Past the reception area is the lobby proper, a mirror-brick-lined hall fringed with separate seating areas that feature shag area rugs, low studded sofas with matte metallic finishes, crystal chandeliers -- even a rhinestone-encrusted pool table. Every side section is centered around a Pop Art-style mosaic of a former legendary guest, like Sinatra and Lucille Ball. It's all very dark and fanciful and disco-y.
The Riviera's six two-story, motel-style buildings have the '60s vibe I was missing in the entry areas. They radiate around the central courtyard in a classic "spoke-wheel" design (which the Riviera allegedly pioneered), enclosing the puzzle-piece-shaped pool, whirlpool, pool bar (part of the new owner's rehaul), and restaurant terrace.
The halls are dizzingly, delightfully retro, with green-and-white trellis-patterned wallpaper and green-and-brown tropical-print carpeting.

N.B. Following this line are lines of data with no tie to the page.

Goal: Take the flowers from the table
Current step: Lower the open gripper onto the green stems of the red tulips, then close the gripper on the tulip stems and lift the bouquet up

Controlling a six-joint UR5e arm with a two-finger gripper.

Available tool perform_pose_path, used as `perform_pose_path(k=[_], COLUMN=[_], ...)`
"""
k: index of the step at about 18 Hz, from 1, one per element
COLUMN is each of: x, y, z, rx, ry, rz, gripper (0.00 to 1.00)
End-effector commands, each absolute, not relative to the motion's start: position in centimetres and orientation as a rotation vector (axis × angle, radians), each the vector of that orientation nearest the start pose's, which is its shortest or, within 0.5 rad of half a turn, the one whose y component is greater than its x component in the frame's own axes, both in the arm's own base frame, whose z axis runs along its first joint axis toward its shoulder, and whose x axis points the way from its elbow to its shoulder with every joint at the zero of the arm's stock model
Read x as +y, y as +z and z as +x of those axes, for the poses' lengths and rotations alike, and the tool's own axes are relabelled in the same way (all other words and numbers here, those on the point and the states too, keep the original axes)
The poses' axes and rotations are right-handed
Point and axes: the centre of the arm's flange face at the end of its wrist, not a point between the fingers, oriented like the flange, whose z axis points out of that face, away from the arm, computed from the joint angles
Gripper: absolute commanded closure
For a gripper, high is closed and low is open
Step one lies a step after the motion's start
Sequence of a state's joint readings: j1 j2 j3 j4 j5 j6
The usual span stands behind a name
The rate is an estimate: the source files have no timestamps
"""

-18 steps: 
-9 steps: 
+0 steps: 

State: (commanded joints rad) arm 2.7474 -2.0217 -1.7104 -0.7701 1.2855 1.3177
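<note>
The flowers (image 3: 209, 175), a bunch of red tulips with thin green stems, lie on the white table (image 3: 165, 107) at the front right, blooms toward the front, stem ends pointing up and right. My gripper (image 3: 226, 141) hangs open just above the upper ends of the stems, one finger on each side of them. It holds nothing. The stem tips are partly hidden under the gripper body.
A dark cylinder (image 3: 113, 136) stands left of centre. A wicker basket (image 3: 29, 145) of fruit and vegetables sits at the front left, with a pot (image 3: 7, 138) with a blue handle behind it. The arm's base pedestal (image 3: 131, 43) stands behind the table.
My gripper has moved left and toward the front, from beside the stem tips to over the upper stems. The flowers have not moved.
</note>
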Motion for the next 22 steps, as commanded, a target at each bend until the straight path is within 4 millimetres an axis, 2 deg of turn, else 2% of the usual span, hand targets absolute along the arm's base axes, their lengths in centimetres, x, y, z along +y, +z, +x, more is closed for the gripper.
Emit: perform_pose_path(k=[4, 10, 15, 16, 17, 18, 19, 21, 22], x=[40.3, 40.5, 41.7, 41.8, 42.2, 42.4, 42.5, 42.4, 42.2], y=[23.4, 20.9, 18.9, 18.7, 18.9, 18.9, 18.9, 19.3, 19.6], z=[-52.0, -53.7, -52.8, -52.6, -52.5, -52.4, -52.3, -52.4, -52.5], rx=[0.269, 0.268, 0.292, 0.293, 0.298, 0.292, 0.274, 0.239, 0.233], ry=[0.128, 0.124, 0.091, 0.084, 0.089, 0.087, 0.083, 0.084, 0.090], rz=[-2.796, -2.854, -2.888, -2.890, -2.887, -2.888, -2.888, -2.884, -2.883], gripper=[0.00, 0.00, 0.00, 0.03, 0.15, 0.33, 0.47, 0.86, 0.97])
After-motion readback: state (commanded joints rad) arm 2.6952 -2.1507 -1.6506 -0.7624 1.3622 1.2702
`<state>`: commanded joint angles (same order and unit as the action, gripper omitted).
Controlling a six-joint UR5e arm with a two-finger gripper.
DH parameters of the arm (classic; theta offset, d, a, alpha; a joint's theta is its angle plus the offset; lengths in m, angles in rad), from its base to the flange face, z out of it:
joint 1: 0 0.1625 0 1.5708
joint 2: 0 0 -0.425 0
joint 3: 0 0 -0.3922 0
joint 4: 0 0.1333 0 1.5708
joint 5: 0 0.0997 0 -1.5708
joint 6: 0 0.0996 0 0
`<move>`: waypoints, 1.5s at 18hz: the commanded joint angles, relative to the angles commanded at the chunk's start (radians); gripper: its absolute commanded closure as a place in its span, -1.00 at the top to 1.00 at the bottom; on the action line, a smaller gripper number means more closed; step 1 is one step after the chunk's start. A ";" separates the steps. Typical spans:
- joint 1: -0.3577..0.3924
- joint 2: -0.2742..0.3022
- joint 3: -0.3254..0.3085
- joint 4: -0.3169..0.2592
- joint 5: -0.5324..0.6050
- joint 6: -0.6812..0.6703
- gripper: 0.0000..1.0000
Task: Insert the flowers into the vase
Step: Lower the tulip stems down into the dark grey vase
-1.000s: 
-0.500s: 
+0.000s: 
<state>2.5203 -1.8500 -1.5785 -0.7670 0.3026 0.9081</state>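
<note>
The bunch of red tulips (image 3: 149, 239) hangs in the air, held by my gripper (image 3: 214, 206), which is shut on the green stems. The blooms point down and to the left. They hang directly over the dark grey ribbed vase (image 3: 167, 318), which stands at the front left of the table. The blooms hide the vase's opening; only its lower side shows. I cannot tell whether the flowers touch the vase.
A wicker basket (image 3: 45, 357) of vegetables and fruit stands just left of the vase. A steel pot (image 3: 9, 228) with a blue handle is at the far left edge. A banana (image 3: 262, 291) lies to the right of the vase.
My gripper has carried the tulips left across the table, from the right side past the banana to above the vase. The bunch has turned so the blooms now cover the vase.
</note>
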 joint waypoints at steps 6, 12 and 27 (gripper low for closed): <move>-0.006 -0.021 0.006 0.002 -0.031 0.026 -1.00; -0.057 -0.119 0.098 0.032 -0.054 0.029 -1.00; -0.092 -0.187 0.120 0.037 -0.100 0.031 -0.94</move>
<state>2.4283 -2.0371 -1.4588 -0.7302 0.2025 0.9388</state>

Though not quite the temple to mid-century taste I was envisioning, the room was nonetheless a visual knockout, with a super-high, white-leather headboard with nailhead trim, another Warhol-esque mosaic, a modernist brass bubble mirror, and lots of lacquer and lucite details. It was the same whimsical-retro look as the one in the common areas, but brighter and lighter. It still struck me as more cartoon-y than cool, but I was ready to play along.
Plus, the hotel's wagon-wheel layout allows all 398 rooms to have balconies or terraces that look out onto the pool area or the well-manicured side yards dotted with palm trees and fire pits. Our Junior Suite view mostly looked over the roof of the walkway connecting the buildings, but we could crane our necks to see a glimpse of the pool. Plus, the San Jacinto mountains were, like, right there.
Although I had a hard time imagining Rat Packers swilling martinis in the retro-nouveau rooms and lobby, the pool area had significant old-school glitz, making a step back in time a bit easier. (Sadly, I was there midweek, so I missed a visit to the property's The Starlite Lounge, which presumably retains the most glamour from the hotel's golden age.) The large, curvy pool and nearby hot tub were heaven for my weary limbs, fatigued after a day of hiking at Joshua Tree. In my nearly three-hour late-night reign over the whirlpool, I met what seemed to be a snapshot of the hotel's typical guests: a mix of families, older couples, and girls-night-out groups.
When I was there, I remember thinking that some of the design choices felt like a shiny veneer slapped over an awesome vintage frame. The Riviera I stayed at earlier this month was almost the mod masterpiece I wanted it to be, but not quite. The Riviera I envisioned was a trippy, Vegas-style desert hideaway that stylistically tipped its hat to its former self, a glam Hollywood haunt where the party never stopped. Of course the party fizzled by the time I showed up, but when I think back on my night there, it was nonetheless the perfect Palm Springs pitstop; it demonstrated Palms Spring today, and reminded me that we can remember the '60s, but can never really do them justice. As Bob Hope would say (or sing, rather): Thanks for the memory.